→ **Problem**:
Please repeat the records, word for word and without gaps.

#### Dataset records

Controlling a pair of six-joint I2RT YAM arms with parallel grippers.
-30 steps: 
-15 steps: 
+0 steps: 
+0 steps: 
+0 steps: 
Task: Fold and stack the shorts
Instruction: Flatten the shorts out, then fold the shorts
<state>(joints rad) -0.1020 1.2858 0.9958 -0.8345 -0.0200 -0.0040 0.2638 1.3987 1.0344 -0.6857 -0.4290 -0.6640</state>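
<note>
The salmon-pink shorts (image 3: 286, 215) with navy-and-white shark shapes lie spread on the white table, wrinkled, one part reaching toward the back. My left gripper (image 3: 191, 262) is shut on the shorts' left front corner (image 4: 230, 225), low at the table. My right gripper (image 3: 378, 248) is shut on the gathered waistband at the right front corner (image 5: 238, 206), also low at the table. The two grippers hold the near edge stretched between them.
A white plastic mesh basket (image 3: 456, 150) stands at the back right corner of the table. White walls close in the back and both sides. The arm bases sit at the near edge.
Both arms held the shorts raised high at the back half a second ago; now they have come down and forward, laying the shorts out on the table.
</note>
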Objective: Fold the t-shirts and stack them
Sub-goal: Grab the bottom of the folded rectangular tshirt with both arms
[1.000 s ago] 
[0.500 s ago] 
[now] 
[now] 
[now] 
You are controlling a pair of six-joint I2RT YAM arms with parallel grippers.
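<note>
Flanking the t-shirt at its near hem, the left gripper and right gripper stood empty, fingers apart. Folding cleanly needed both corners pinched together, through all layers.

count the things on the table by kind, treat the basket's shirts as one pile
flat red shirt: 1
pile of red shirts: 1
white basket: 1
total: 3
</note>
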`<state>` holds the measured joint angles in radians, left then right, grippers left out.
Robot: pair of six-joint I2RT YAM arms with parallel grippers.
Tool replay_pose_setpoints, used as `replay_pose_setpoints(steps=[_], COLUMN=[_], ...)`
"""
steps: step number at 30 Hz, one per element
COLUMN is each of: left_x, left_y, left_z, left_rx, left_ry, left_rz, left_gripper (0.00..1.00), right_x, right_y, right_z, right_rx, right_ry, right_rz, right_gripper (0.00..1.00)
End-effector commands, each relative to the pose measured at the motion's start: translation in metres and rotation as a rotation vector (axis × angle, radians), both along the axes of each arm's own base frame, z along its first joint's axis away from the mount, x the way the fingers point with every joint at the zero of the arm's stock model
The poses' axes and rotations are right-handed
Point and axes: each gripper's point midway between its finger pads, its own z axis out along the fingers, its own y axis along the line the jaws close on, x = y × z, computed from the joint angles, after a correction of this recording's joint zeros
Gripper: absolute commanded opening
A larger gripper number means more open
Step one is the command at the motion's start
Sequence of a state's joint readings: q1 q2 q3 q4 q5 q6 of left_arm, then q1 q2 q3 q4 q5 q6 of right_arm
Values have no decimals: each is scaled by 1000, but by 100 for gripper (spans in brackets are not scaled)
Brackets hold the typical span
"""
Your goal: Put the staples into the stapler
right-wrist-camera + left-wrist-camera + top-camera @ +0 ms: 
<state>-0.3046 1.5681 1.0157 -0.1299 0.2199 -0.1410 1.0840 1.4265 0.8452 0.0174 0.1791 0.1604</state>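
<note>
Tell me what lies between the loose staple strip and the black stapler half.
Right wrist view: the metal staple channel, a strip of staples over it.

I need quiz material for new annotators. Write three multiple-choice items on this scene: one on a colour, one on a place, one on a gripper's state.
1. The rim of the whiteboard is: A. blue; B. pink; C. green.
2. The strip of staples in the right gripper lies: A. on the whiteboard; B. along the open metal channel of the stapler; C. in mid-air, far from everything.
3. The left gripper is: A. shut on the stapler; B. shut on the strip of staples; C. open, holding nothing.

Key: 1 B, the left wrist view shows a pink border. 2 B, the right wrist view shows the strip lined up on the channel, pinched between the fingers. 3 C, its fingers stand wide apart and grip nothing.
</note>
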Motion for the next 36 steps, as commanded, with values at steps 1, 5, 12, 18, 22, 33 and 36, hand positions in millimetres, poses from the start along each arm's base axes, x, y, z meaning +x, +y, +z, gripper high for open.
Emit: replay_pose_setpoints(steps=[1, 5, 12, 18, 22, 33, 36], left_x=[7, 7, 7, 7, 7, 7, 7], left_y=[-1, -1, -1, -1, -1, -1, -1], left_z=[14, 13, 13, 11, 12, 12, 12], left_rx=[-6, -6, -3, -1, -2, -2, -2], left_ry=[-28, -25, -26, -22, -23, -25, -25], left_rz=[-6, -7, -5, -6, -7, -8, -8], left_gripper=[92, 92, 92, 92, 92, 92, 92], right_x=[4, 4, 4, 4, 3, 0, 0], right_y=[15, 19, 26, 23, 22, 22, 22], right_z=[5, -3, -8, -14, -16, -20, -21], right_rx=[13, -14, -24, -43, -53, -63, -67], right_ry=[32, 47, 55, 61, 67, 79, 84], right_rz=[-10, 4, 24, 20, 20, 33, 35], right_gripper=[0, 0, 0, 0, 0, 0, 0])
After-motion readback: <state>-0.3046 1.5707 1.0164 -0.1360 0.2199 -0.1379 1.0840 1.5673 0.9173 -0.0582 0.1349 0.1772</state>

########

→ **Expected answer**:
Controlling a pair of six-joint I2RT YAM arms with parallel grippers.
-30 steps: 
-15 steps: 
+0 steps: 
+0 steps: 
+0 steps: 
Task: Fold and stack the shorts
Instruction: Flatten the shorts out, then fold the shorts
<state>(joints rad) -0.1020 1.2858 0.9958 -0.8345 -0.0200 -0.0040 0.2638 1.3987 1.0344 -0.6857 -0.4290 -0.6640</state>
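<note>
The salmon-pink shorts (image 3: 286, 215) with navy-and-white shark shapes lie spread on the white table, wrinkled, one part reaching toward the back. My left gripper (image 3: 191, 262) is shut on the shorts' left front corner (image 4: 230, 225), low at the table. My right gripper (image 3: 378, 248) is shut on the gathered waistband at the right front corner (image 5: 238, 206), also low at the table. The two grippers hold the near edge stretched between them.
A white plastic mesh basket (image 3: 456, 150) stands at the back right corner of the table. White walls close in the back and both sides. The arm bases sit at the near edge.
Both arms held the shorts raised high at the back half a second ago; now they have come down and forward, laying the shorts out on the table.
</note>
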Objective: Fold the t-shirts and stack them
Sub-goal: Grab the bottom of the folded rectangular tshirt with both arms
[1.000 s ago] 
[0.500 s ago] 
[now] 
[now] 
[now] 
You are controlling a pair of six-joint I2RT YAM arms with parallel grippers.
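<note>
Flanking the t-shirt at its near hem, the left gripper and right gripper stood empty, fingers apart. Folding cleanly needed both corners pinched together, through all layers.

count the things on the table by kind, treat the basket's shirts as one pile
flat red shirt: 1
pile of red shirts: 1
white basket: 1
total: 3
</note>
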`<state>` holds the measured joint angles in radians, left then right, grippers left out.
Robot: pair of six-joint I2RT YAM arms with parallel grippers.
Tool replay_pose_setpoints, used as `replay_pose_setpoints(steps=[_], COLUMN=[_], ...)`
"""
steps: step number at 30 Hz, one per element
COLUMN is each of: left_x, left_y, left_z, left_rx, left_ry, left_rz, left_gripper (0.00..1.00), right_x, right_y, right_z, right_rx, right_ry, right_rz, right_gripper (0.00..1.00)
End-effector commands, each relative to the pose measured at the motion's start: translation in metres and rotation as a rotation vector (axis × angle, radians), both along the axes of each arm's own base frame, z along its first joint's axis away from the mount, x the way the fingers point with every joint at the zero of the arm's stock model
The poses' axes and rotations are right-handed
Point and axes: each gripper's point midway between its finger pads, its own z axis out along the fingers, its own y axis along the line the jaws close on, x = y × z, computed from the joint angles, after a correction of this recording's joint zeros
Gripper: absolute commanded opening
A larger gripper number means more open
Step one is the command at the motion's start
Sequence of a state's joint readings: q1 q2 q3 q4 q5 q6 of left_arm, then q1 q2 q3 q4 q5 q6 of right_arm
Values have no decimals: each is scaled by 1000, but by 100 for gripper (spans in brackets are not scaled)
Brackets hold the typical span
"""
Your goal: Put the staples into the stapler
right-wrist-camera + left-wrist-camera + top-camera @ +0 ms: 
<state>-0.3046 1.5681 1.0157 -0.1299 0.2199 -0.1410 1.0840 1.4265 0.8452 0.0174 0.1791 0.1604</state>
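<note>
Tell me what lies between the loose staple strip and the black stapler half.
Right wrist view: the metal staple channel, a strip of staples over it.

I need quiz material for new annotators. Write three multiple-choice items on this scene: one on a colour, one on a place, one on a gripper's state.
1. The rim of the whiteboard is: A. blue; B. pink; C. green.
2. The strip of staples in the right gripper lies: A. on the whiteboard; B. along the open metal channel of the stapler; C. in mid-air, far from everything.
3. The left gripper is: A. shut on the stapler; B. shut on the strip of staples; C. open, holding nothing.

Key: 1 B, the left wrist view shows a pink border. 2 B, the right wrist view shows the strip lined up on the channel, pinched between the fingers. 3 C, its fingers stand wide apart and grip nothing.
</note>
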Motion for the next 36 steps, as commanded, with values at steps 1, 5, 12, 18, 22, 33 and 36, hand positions in millimetres, poses from the start along each arm's base axes, x, y, z meaning +x, +y, +z, gripper high for open.
Emit: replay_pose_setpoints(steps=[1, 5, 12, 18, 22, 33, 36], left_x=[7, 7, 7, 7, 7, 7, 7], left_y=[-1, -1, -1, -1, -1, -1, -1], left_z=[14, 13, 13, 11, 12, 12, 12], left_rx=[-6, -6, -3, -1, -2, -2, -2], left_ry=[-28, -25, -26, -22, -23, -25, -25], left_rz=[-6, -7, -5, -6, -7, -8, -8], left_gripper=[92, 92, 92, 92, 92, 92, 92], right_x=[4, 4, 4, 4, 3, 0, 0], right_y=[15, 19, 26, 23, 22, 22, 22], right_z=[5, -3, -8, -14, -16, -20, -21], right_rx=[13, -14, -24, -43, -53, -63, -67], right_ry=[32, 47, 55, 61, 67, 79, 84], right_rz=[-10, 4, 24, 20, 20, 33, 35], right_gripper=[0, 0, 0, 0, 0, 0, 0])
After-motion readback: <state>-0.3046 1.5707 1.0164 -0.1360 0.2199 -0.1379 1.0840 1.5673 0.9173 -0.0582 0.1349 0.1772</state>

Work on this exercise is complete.